La DA a conclu que tous les critères d’application de la chose jugée ont été rencontrés :
(1) les mêmes faits sont remis en question (question à trancher identique);
(2) la décision de la Cour du Québec est finale; et
(3) malgré le fait que la Commission n’était pas devant la Cour du Québec, on doit apprécier la situation selon les acteurs communs aux deux litiges (identité des parties).
Enfin, la DA a conclu qu’appliquer une préclusion de la chose jugée ne créerait pas d’injustice; la prestataire a pu être pleinement entendue dans les deux instances.

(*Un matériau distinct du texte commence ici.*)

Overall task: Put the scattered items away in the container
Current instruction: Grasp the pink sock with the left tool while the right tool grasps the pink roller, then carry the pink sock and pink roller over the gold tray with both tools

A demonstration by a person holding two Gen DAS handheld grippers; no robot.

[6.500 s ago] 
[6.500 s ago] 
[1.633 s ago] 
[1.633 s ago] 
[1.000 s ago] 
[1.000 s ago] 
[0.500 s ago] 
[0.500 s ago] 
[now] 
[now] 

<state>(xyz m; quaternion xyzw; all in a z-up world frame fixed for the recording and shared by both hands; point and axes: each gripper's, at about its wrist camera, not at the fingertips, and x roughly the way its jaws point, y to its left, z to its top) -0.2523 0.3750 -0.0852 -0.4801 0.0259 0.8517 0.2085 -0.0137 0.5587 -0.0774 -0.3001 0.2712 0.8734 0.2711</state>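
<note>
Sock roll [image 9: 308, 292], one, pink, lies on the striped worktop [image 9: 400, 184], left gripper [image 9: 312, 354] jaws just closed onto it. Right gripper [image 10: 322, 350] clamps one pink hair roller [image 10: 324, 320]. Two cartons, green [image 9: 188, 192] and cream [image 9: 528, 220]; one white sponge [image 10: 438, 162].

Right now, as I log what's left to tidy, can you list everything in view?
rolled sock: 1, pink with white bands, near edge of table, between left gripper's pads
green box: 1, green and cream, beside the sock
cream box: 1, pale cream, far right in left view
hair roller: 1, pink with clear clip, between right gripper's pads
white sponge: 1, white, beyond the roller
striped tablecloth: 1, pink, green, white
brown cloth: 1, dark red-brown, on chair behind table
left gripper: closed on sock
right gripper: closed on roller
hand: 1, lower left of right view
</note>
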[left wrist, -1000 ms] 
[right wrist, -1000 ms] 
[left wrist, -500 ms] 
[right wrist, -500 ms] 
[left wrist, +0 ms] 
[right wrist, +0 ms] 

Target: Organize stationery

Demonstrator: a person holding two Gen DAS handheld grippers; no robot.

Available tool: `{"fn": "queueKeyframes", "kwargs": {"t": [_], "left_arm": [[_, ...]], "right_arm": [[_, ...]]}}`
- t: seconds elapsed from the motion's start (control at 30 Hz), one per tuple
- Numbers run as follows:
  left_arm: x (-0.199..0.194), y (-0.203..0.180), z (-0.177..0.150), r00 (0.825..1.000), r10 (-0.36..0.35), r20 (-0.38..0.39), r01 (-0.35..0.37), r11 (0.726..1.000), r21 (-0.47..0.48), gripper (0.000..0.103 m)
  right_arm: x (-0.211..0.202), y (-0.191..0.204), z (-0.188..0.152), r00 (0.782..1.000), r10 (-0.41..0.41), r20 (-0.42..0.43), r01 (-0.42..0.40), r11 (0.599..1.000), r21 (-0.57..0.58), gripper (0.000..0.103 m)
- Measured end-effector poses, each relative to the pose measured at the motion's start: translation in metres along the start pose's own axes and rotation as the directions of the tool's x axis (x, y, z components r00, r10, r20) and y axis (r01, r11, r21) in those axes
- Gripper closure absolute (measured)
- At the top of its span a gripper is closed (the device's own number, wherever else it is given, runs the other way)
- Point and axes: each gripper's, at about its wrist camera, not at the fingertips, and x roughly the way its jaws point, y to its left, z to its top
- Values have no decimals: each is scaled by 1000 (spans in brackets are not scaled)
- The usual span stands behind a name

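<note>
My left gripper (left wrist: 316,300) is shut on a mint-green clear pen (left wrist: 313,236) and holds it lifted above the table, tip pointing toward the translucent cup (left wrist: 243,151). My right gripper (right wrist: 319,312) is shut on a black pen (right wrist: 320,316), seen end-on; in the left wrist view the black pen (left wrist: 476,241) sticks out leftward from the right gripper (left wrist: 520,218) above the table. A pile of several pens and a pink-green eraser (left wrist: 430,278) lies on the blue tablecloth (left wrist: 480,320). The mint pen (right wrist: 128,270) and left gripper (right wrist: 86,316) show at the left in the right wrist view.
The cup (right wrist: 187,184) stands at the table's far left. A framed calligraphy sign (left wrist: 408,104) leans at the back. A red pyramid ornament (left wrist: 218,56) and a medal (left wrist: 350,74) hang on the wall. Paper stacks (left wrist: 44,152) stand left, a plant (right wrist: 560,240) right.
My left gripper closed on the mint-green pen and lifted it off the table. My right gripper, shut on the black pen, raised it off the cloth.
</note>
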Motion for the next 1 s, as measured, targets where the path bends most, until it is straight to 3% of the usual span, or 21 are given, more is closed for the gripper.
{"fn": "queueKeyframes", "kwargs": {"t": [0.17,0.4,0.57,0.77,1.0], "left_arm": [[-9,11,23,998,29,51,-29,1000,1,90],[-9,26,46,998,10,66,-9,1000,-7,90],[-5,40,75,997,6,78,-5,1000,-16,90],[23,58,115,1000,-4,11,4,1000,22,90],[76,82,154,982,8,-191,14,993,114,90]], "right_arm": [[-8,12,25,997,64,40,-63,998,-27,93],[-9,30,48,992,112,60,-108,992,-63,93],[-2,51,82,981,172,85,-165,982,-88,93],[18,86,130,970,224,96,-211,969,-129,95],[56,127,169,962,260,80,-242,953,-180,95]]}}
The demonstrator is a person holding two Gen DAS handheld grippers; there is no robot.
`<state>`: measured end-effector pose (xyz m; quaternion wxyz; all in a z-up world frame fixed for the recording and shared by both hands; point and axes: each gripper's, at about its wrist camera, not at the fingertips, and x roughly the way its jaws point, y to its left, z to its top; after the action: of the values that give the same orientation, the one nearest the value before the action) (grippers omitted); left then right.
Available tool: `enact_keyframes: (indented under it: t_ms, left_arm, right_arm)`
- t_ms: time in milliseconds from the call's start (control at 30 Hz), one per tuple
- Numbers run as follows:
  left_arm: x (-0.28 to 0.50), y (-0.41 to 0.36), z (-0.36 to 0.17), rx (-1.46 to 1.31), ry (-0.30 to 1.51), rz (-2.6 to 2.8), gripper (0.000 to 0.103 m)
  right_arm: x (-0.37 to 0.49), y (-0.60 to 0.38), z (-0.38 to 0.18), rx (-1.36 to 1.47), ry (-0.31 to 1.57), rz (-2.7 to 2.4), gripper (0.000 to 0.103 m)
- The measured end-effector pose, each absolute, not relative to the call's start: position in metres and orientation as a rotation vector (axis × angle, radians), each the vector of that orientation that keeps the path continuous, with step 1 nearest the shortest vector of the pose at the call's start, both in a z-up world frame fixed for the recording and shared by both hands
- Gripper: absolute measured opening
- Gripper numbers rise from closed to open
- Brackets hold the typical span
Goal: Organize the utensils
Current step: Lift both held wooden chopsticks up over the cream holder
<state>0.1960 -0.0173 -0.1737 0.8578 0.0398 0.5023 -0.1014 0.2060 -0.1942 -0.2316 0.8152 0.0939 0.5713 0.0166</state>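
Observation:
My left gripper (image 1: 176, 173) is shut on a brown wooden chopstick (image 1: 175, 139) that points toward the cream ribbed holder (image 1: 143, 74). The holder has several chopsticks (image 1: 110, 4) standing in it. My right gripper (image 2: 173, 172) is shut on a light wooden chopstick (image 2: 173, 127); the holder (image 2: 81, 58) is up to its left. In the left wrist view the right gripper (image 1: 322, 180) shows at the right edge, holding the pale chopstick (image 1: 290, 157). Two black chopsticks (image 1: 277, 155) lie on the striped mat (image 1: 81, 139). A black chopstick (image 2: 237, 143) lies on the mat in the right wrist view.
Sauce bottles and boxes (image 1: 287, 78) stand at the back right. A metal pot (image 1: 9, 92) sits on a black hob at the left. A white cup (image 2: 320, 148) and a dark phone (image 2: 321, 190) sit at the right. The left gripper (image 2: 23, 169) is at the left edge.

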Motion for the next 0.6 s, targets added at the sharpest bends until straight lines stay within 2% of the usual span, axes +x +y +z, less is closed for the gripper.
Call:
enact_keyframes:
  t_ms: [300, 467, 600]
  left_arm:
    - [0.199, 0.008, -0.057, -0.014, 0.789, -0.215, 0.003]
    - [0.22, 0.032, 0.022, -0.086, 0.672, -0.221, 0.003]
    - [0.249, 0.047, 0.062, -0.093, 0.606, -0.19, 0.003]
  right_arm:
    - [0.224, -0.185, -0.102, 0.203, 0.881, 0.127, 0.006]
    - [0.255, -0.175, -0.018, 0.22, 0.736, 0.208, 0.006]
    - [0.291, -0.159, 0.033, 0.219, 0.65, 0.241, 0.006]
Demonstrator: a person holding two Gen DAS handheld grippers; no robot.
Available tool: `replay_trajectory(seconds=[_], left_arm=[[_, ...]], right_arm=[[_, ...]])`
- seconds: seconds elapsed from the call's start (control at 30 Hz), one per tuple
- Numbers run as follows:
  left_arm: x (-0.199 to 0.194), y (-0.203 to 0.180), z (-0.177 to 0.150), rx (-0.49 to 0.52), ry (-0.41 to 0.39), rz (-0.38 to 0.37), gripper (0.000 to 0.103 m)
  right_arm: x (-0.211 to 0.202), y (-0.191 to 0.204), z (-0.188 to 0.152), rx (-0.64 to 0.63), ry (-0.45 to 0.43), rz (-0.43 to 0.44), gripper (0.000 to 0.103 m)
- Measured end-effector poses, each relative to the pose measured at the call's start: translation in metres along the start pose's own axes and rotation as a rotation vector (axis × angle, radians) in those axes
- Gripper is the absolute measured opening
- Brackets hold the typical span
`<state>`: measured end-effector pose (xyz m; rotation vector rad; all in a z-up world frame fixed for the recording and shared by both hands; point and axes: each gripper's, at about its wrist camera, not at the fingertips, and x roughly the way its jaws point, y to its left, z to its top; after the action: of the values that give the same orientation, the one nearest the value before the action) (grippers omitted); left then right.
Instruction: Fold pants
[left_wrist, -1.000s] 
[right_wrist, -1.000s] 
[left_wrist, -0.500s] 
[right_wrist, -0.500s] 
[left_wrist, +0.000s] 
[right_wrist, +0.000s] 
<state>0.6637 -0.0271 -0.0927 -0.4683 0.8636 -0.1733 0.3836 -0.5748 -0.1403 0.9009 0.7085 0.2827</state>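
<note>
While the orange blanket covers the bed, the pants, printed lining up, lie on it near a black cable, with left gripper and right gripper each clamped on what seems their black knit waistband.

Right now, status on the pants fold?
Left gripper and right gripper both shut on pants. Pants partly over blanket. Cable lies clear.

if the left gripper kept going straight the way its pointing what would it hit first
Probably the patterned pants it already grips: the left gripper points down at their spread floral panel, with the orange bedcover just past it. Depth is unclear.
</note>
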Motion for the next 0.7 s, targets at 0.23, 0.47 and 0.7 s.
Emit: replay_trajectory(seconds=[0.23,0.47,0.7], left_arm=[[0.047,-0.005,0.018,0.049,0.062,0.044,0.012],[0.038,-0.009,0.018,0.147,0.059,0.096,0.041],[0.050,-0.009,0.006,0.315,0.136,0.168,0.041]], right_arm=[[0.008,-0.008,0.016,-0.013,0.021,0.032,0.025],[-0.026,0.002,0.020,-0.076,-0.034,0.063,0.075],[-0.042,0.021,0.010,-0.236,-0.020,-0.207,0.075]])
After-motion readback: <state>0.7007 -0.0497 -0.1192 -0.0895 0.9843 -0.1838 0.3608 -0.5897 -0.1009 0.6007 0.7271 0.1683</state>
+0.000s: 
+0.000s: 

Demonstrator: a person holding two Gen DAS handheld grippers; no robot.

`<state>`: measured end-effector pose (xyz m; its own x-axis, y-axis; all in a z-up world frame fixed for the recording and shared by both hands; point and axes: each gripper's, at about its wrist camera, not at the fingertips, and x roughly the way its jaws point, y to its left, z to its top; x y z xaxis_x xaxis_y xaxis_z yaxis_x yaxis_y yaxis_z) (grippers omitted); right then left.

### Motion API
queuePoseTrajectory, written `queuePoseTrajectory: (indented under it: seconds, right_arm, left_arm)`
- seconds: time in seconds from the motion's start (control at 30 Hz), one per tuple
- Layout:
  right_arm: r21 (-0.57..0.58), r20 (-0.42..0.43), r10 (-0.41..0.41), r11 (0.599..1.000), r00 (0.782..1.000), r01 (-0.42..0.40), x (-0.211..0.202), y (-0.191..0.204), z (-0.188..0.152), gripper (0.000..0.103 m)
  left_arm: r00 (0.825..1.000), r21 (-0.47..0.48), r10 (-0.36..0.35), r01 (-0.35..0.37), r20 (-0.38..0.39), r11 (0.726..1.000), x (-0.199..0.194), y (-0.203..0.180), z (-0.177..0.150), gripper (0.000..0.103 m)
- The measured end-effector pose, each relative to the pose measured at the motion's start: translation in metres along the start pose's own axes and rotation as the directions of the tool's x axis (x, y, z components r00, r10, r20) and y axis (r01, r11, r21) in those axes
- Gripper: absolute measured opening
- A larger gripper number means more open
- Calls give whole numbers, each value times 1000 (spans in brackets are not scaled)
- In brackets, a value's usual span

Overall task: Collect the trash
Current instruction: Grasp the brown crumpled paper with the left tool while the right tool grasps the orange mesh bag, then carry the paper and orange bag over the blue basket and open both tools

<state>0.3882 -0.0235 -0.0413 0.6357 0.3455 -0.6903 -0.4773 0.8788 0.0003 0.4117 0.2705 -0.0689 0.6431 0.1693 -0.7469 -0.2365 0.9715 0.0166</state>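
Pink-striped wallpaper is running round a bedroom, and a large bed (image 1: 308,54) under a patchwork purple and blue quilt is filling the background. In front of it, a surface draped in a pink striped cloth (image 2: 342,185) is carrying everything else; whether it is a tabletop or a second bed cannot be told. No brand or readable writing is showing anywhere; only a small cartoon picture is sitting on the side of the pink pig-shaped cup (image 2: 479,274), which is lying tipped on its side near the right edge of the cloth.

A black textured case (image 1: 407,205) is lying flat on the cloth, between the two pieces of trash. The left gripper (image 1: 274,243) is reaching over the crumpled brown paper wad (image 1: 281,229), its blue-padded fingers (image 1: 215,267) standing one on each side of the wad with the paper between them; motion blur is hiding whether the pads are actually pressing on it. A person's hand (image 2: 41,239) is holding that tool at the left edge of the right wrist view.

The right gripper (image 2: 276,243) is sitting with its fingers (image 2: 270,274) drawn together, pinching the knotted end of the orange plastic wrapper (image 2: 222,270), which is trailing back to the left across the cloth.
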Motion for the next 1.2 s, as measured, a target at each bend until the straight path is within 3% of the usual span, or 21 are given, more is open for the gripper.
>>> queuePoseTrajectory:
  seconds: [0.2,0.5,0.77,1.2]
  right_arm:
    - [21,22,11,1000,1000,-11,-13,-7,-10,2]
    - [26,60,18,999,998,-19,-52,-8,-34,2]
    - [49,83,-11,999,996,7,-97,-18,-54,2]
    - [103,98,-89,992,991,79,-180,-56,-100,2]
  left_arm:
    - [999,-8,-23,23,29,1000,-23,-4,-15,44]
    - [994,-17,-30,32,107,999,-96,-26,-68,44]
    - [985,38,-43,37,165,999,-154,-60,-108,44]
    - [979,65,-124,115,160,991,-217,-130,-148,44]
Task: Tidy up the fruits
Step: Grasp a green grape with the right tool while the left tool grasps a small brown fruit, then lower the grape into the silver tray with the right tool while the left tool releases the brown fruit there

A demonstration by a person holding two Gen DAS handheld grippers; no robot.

Quant à l’inconduite, il est clair que le lien de confiance entre la prestataire et son employeur a été brisé au moment où elle l’a volé. La jurisprudence est clair qu’un vol commis par un employé aux dépens de son employeur constitue de l’inconduite en AE. La DA a accueilli l’appel de l’employeur.

Contenu de la décision

Citation : X c Commission de l’assurance-emploi du Canada et AA, 2020 TSS 790

Numéro de dossier du Tribunal: AD-20-701

ENTRE :

X

Appelante

et

Commission de l’assurance-emploi du Canada

Intimée

et

A. A.

Mis en cause


DÉCISION DU TRIBUNAL DE LA SÉCURITÉ SOCIALE
Division d’appel


DÉCISION RENDUE PAR : Pierre Lafontaine
DATE DE LA DÉCISION : Le 18 septembre 2020

Sur cette page

Décision et motifs

Décision

[1] Le Tribunal accueille l’appel de l’employeur.

Aperçu

[2] La partie mise en cause, A. A. (prestataire), a présenté une demande initiale de prestations d’assurance-emploi. Après étude de la demande, la Commission de l’assurance-emploi du Canada (Commission) a approuvé la demande de prestations. La Commission a par la suite imposé un arrêt de paiement en raison d’allégations d’inconduite soulevées par l’appelante (employeur).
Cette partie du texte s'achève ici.